Objective Venom-allergen proteins (VAPs) are proteins secreted by pine wood nematode during the process of infesting pine trees. Such proteins may inhibit the defense response of pine trees, thereby facilitating the colonization and spread of pine wood nematodes in pine trees. In this study, the prokaryotic expression, polyclonal antibody preparation and expression pattern analysis of four VAPs were conducted to clarify the structures and functions of the VAPs of Bursaphelenchus xylophilus (Bx-VAPs), in order to provide basic support for elucidating the mechanism of this kind of protein in the interaction between pine wood nematode and the host pine.

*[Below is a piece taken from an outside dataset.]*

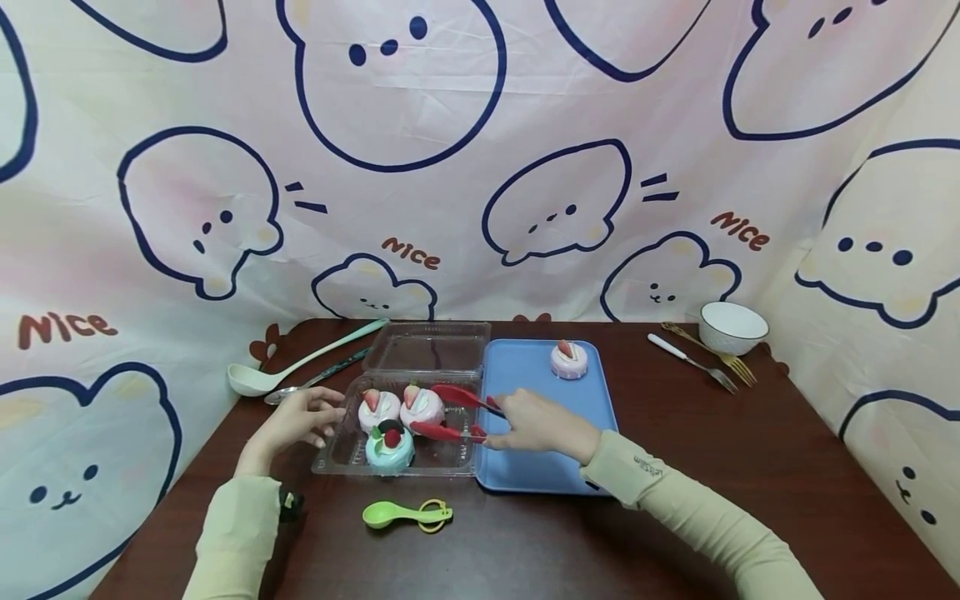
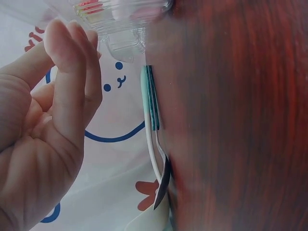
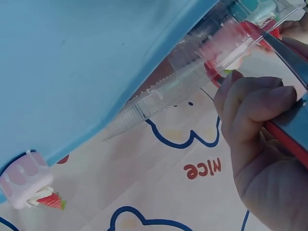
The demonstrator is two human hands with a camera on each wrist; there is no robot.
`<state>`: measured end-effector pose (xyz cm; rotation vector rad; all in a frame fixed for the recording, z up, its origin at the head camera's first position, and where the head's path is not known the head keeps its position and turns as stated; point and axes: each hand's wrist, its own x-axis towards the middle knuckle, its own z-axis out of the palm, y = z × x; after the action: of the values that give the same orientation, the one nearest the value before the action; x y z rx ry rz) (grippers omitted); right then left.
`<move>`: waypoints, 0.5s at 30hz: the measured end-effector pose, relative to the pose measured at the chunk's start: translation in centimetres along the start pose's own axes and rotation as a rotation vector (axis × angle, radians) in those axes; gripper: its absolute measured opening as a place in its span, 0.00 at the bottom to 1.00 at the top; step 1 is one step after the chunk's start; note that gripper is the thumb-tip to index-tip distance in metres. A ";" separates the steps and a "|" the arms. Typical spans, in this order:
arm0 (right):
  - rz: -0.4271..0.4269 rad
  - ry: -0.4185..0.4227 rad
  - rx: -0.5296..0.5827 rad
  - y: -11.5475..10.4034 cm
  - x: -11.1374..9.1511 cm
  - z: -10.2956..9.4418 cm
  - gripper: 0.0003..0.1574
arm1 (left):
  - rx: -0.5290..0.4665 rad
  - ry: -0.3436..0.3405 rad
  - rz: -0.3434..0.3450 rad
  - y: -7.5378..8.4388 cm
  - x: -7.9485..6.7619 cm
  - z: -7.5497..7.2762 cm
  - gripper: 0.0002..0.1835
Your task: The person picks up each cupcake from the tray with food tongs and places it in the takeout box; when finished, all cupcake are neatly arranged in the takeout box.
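Note:
My right hand grips red-tipped tongs. Their tips stand on either side of a pink cake with a strawberry inside the clear plastic box. A second pink cake and a mint-blue cake with a red berry on top sit beside it. At the box's left rim hovers my left hand, fingers loosely bent and holding nothing. In the right wrist view the tongs reach over the box wall from above the blue tray's edge.
Another pink cake sits at the back of the blue tray. A ladle and a spoon lie back left. A green measuring spoon lies in front. Two forks and a white bowl are back right.

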<state>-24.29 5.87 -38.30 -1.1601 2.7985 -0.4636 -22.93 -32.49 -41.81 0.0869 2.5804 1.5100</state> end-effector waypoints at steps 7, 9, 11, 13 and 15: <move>0.012 -0.011 0.007 -0.1 0.3 0.0 0.30 | 0.019 -0.011 -0.008 0.3 0.2 -0.1 0.23; 0.013 -0.013 0.013 -0.1 0.4 0.0 0.31 | 0.024 -0.011 -0.006 0.4 0.1 -0.2 0.23; 0.010 -0.014 0.017 -0.1 0.4 -0.1 0.31 | 0.022 -0.008 -0.008 0.4 0.0 -0.1 0.23; 0.007 -0.016 0.020 -0.1 0.4 -0.1 0.31 | 0.020 -0.009 -0.005 0.4 0.0 0.0 0.23; 0.008 -0.019 0.025 -0.2 0.3 -0.2 0.31 | 0.017 -0.009 -0.005 0.4 -0.1 0.0 0.23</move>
<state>-24.45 5.60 -38.04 -1.1415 2.7721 -0.4829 -22.86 -32.30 -41.47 0.0889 2.5844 1.4824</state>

Method Polymerase chain reaction (PCR) was used to amplify the fourBx-VAPs genes, and the expression levels of the four Bx-VAPs genes were detected by real-time quantitative polymerase chain reaction (RT-qPCR) method. At the same time, the amplified full-length products of the four genes were cloned into the pET32b prokaryotic expression vector separately, and the recombinant plasmid pET-32b-VAPS were constructed. After the identification, the correct recombinant plasmids were transformed into Escherichia coli BL21DE3 for induced expression. The purified Bx-VAPs were used to immunize Balb/c mice respectively, and polyclonal antibodies were obtained after four immunizations; the antibody serum titer was determined by indirect enzyme-linked immunosorbent assay (ELISA); the proteins were identified by sodium dodecyl sulfate polyacrylamide gel electrophoresis (SDS-PAGE) and Western-blot (WB). Finally, bioinformatics methods were used to analyze and predict the physical and chemical properties, secondary structure, surface properties and B cell epitopes of the proteins encoded by these four genes.
Result There were significant differences in the expression levels of the four Bx-VAPs genes of B. xylophilus during different developmental stages. Among them, the Bx-VAP1 and Bx-VAP2 genes were expressed in high level in the adult stage, and the Bx-VAP3 and Bx-VAP4 genes were expressed in high level in propagative third-larval instar (L3). The constructed recombinant plasmid pET-32b-VAPn induced and expressed the proteins with a molecular weight between 21 kDa and 31 kDa. The three purified polyclonal antibodies anti-VAP1, anti-VAP2 and anti-VAP3 all had higher effect on the B. xylophilus protein solution specificity, but the anti-VAP4 antibody failed to react with the protein solution of B. xylophilus. The secondary structures of the four Bx-VAPs were dominated by alph-helix and random coils, all had signal peptides, SCP domains, and no transmembrane domains. Bx-VAP1 had many potential dominant B cell epitopes.
Conclusion The protein size induced by recombinant plasmid pET-32b-VAPn is consistent with the predicted protein size. All are expression of inclusion bodies, the prepared polyclonal anti-VAP1, anti-VAP2 and anti-VAP3 have high titer and good specificity. Bx-VAP1 has potential B cell epitope advantages. This study provides experimental materials and basis for further research on the function of B. xylophilus VAPs protein and related pathogenic mechanisms.